═══ RECORDS FOR THE EXERCISE

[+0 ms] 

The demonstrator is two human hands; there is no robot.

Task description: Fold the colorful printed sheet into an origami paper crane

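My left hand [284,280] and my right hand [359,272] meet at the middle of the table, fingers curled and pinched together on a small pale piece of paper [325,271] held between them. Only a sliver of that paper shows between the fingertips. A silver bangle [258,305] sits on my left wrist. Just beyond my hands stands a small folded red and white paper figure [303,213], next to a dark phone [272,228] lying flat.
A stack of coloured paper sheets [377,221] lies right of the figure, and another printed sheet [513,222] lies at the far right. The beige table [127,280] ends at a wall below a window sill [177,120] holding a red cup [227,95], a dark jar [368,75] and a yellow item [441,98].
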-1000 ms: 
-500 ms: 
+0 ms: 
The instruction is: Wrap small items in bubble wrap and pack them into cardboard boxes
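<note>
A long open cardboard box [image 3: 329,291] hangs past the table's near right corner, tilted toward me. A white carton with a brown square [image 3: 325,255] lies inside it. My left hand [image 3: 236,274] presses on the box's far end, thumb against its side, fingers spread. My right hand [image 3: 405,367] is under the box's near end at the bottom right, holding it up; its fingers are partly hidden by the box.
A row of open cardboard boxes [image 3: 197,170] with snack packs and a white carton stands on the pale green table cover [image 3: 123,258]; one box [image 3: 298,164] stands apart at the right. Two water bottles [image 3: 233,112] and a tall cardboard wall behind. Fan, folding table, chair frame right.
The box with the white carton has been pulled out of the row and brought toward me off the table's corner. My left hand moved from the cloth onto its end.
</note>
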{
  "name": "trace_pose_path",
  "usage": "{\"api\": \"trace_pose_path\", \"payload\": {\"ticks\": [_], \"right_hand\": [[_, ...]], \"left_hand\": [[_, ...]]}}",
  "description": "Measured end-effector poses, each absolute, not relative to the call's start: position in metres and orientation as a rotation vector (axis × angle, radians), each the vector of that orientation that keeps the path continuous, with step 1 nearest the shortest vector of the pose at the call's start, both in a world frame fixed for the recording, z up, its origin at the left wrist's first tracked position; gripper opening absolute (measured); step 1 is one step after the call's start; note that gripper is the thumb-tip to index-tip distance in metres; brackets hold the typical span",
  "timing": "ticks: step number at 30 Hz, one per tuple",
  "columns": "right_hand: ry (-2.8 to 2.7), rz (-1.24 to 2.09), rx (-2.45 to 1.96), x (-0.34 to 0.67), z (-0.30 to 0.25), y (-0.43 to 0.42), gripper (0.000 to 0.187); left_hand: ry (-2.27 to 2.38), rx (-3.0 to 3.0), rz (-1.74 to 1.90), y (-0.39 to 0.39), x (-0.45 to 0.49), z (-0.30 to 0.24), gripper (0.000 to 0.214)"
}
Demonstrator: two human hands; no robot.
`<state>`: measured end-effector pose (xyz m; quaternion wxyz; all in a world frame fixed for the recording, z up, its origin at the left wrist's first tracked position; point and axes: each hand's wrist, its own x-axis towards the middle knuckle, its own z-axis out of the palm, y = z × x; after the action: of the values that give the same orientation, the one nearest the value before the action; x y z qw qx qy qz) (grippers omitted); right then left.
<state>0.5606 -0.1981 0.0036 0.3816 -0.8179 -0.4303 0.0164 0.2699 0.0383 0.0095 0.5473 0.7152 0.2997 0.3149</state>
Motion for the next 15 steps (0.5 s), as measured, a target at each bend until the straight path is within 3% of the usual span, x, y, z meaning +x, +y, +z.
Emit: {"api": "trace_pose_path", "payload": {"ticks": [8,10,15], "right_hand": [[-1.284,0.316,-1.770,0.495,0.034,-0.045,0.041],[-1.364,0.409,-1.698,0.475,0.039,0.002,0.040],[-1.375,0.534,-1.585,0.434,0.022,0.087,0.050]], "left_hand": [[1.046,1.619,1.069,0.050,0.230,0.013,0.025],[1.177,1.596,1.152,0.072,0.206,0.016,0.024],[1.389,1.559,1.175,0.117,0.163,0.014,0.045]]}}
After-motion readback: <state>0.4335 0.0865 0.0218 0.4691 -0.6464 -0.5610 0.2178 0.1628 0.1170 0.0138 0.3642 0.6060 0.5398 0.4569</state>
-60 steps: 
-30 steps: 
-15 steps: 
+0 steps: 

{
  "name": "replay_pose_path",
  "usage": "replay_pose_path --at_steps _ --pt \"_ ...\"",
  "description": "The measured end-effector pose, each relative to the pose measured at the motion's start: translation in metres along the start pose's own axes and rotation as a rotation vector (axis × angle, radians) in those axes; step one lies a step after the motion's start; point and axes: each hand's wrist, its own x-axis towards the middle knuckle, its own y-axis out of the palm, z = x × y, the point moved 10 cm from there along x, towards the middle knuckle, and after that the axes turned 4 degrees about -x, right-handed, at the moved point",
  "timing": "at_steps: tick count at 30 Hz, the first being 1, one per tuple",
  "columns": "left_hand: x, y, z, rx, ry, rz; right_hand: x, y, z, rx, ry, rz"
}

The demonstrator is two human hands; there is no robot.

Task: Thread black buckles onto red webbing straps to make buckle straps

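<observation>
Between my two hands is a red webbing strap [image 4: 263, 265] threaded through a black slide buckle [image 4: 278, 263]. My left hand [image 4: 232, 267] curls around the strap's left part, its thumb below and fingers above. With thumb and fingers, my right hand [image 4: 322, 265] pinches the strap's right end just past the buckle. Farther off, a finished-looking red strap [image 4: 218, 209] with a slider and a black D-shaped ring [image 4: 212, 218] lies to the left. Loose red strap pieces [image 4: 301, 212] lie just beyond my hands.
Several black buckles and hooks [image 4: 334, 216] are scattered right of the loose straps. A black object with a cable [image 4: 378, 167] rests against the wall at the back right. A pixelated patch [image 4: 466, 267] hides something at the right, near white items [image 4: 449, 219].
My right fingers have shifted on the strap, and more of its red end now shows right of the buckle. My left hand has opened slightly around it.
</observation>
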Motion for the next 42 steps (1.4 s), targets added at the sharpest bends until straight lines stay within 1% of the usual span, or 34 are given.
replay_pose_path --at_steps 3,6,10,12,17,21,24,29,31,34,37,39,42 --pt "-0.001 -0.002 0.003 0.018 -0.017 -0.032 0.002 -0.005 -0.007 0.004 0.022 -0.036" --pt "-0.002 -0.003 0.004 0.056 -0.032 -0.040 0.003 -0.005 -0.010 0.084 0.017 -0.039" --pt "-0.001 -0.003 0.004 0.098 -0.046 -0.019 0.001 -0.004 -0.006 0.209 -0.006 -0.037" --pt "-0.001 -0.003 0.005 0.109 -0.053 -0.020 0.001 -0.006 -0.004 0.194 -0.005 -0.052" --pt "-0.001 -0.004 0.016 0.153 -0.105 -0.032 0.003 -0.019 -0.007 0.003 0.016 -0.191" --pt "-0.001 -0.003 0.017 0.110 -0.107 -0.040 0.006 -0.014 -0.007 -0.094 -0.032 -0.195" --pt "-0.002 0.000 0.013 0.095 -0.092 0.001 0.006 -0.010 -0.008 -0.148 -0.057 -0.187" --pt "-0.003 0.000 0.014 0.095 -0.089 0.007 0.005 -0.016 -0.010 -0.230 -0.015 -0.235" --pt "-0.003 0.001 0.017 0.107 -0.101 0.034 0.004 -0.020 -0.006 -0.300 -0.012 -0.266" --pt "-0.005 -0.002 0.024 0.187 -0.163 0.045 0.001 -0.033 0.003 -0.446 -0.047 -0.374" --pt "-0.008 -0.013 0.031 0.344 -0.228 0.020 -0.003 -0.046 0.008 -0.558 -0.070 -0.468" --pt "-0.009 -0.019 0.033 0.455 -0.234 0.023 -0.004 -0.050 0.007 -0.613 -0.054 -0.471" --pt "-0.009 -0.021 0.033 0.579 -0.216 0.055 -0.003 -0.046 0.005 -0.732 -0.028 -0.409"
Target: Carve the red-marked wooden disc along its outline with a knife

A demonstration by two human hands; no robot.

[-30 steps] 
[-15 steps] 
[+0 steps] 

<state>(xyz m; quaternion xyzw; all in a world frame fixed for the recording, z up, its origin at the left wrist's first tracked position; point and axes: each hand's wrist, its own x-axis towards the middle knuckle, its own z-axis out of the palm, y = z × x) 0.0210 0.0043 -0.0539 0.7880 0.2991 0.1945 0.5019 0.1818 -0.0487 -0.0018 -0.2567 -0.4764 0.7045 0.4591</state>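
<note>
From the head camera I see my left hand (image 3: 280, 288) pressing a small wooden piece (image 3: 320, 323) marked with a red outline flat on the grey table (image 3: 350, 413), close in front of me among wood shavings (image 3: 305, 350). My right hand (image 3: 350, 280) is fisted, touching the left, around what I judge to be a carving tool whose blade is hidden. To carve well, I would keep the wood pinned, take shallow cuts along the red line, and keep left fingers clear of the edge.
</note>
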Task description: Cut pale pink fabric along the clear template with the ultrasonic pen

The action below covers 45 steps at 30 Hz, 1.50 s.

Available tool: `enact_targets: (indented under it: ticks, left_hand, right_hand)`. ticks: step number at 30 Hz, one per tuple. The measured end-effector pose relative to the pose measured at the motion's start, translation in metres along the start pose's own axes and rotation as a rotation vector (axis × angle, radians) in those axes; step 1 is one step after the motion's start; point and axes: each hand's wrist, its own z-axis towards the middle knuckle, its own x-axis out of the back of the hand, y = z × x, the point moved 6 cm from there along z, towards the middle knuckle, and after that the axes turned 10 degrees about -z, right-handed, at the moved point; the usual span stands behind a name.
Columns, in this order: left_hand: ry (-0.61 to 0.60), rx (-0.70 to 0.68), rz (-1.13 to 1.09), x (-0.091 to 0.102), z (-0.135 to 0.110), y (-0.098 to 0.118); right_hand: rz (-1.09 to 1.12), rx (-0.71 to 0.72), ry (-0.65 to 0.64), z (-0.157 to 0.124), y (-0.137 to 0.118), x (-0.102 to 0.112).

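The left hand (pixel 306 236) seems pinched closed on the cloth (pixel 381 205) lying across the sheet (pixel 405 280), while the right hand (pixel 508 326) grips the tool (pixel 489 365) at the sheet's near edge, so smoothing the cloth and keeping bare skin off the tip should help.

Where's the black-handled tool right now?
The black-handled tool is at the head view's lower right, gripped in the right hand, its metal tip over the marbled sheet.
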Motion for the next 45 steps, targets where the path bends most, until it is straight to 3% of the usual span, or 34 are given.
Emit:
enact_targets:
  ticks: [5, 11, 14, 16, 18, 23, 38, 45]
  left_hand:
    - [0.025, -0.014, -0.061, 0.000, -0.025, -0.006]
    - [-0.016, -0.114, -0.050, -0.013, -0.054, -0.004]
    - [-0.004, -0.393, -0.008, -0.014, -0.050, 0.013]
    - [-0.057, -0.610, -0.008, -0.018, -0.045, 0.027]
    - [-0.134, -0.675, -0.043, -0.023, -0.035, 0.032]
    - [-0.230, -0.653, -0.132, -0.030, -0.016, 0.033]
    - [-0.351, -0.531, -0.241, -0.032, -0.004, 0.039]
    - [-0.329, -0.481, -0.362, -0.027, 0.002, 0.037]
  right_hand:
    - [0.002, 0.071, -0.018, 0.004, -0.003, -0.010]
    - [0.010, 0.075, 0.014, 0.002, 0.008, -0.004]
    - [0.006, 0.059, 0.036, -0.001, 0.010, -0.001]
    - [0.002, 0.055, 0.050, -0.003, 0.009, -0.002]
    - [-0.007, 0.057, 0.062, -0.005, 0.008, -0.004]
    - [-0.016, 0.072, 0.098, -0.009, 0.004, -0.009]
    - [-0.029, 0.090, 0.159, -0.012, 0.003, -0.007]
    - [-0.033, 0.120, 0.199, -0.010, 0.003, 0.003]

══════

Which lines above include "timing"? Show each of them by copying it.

FINAL ANSWER:
  "timing": "ticks: step number at 30 Hz, one per tuple",
  "timing": "at_steps: tick count at 30 Hz, the first being 1, one per tuple",

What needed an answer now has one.